Rather than respond in the heat of the moment, I want to slow the room for a moment and speak from a place we share; not as partisans, and not as spectators, but as men shaped by older disciplines.
Both the founding generation and the Masonic tradition understood something that is easy to forget in an age of instant reaction: how authority is spoken about trains how it will be exercised. Words are not commentary alone. They are instruction.
The founders were not naïve about disorder or violence. Many of them faced mobs, riots, arson, and armed resistance firsthand. They believed firmly in enforcement and the rule of law. But they were equally clear that legitimacy depends on restraint, especially when those entrusted with power speak publicly. James Madison warned that power rarely announces itself as tyranny; it arrives as necessity, grows comfortable with itself, and slowly teaches people to accept what would once have unsettled them.
That is why republican government was designed to sound procedural rather than triumphant. Authority, in their view, was meant to explain itself, not savor itself. Force, when necessary, was to be justified reluctantly and constrained carefully, not promised in advance with bravado. A republic can survive harsh facts; it struggles to survive a harsh governing tone.
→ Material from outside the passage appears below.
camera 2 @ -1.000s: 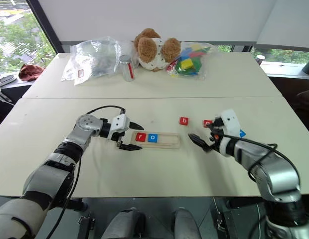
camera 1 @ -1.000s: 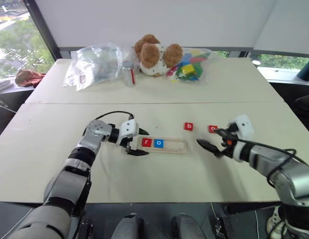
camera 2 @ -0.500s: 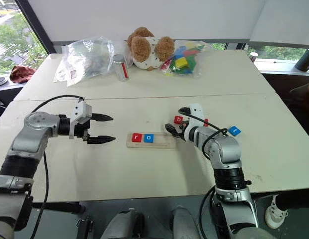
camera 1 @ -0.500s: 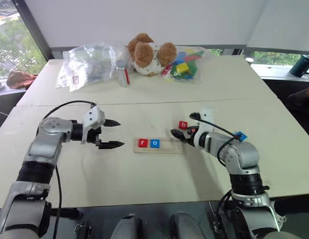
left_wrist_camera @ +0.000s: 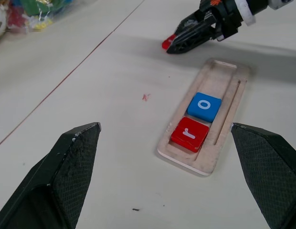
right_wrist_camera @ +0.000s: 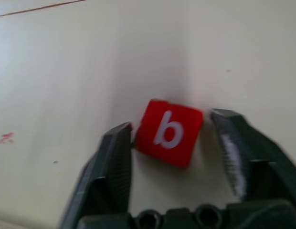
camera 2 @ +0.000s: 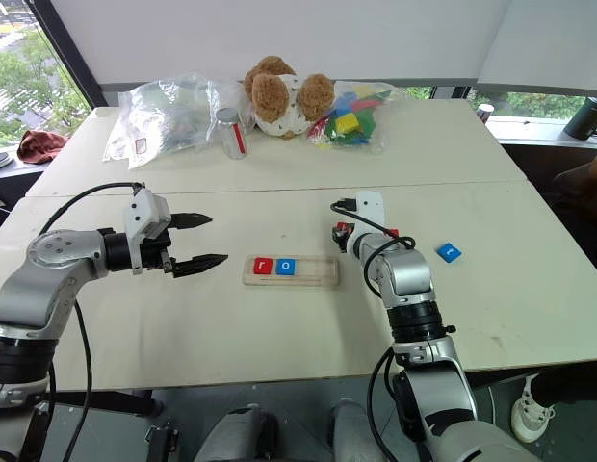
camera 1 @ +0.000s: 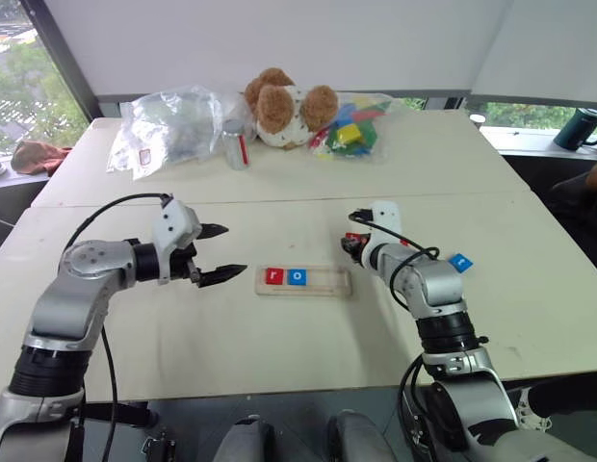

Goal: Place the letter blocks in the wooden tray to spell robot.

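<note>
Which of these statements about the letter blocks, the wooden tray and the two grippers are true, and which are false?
1. The wooden tray holds a red r block and a blue o block. True.
2. The red b block lies in the tray. False: it lies on the table, between the right gripper fingers.
3. The left gripper is open and empty. True.
4. A blue block rests on the teddy bear. False: it lies on the table.

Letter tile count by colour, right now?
Red square letter tiles: 3 (r in the pale wooden tray; b; one partly hidden behind the right arm)
Blue square letter tiles: 2 (o in the tray; one loose)
Total: 5
</note>
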Controlling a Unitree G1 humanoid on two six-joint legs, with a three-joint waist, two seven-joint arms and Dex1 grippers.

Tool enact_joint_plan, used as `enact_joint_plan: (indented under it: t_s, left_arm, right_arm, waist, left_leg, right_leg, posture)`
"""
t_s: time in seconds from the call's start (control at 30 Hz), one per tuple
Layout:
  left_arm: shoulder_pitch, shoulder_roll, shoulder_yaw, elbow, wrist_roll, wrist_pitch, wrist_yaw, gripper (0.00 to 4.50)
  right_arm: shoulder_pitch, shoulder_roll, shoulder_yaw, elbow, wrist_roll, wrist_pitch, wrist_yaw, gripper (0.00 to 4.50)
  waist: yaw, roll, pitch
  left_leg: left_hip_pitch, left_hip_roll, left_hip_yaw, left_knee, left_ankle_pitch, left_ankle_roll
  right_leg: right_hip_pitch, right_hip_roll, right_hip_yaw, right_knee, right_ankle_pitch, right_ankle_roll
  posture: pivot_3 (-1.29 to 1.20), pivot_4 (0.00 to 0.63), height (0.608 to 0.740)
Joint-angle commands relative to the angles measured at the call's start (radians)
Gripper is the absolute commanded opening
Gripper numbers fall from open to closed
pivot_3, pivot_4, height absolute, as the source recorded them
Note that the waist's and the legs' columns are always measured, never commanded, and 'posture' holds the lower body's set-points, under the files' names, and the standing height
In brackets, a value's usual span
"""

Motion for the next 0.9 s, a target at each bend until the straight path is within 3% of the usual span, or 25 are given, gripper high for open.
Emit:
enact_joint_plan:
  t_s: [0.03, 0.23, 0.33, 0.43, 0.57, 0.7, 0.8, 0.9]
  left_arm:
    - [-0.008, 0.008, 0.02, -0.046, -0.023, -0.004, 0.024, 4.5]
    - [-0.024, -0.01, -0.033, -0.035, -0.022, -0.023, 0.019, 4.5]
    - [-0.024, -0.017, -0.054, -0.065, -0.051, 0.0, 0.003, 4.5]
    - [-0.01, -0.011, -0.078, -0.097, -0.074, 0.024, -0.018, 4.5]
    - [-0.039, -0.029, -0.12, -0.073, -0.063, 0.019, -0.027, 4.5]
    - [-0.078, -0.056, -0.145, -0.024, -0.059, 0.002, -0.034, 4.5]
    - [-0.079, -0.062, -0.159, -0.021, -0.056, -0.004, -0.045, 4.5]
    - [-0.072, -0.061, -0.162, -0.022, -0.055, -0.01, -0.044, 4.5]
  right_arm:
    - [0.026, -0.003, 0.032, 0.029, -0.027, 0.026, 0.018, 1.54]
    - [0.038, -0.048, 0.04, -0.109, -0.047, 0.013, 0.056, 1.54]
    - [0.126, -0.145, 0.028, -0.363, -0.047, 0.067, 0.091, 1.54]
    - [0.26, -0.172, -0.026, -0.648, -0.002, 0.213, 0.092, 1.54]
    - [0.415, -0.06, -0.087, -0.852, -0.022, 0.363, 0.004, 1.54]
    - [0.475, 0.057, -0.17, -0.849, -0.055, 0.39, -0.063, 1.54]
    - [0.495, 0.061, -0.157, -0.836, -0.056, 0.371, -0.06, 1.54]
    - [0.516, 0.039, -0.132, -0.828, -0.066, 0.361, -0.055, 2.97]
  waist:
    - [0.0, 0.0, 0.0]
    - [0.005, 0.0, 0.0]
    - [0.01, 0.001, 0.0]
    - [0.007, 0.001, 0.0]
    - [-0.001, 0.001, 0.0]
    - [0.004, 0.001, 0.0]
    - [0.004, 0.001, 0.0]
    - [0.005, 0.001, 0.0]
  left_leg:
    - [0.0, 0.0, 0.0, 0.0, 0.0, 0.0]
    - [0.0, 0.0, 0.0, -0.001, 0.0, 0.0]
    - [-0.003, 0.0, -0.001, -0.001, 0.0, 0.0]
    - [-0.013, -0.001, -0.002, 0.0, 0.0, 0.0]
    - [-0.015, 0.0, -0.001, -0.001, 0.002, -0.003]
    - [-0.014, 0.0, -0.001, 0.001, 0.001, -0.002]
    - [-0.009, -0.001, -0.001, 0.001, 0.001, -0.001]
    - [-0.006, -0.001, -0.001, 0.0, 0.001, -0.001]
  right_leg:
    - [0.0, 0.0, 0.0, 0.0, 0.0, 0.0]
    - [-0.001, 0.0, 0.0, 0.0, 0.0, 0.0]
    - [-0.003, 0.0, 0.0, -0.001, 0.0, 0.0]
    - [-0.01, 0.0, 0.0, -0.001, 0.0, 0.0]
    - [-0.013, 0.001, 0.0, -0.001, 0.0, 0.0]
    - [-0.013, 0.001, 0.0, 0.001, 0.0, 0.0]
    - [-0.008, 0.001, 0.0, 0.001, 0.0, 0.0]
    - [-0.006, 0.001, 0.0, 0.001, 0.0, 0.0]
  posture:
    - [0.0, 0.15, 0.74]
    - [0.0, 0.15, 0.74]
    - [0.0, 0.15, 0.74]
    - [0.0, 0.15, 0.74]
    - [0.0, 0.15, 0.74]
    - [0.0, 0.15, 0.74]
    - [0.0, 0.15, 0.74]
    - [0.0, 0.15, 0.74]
Freemasonry reaches the same conclusion by a different road. The Old Charges do not ask us to withdraw from civic life; they ask us to enter it governed. A Mason’s obligations do not pause outside the lodge. They follow him into public speech, into comment sections, and into the moments when anger or certainty tempts excess. Temperance is not silence. It is the discipline to speak in a way that steadies rather than inflames.
When rhetoric about enforcement leans toward humiliation, domination, or the casual invocation of death, it becomes more than opinion. It becomes conduct. And conduct - especially when visible to others - is precisely what Masonry asks us to examine first in ourselves. The working tools were not given to admire power, but to measure it. The square tests our words. The level reminds us that authority does not elevate us above restraint. The plumb asks whether our public posture stands upright when examined in daylight.
None of this denies the reality that violence against officers is grave, or that force may be necessary in extreme circumstances. The question is not whether the law may act, but how we speak about that action. The founders feared people becoming accustomed to intimidation as governance. Masonry warns against the same habit, because power spoken without restraint rarely remains restrained in practice.
I offer this not as rebuke, and certainly not as political argument, but as a reminder I owe myself as much as anyone else. A Mason is taught to cool the room, not heat it. A citizen of a republic inherits the same obligation. If our principles guide us only when it is easy or emotionally satisfying, then they are not principles, they are preferences.
Both traditions - republican and Masonic - ask something harder of us: to model seriousness, restraint, and clarity when the moment invites spectacle. Order enforced without humility teaches fear. Order defended with discipline teaches legitimacy.
That distinction matters. It always has.
And it is worth remembering that our words, like our actions, are part of the work we leave behind.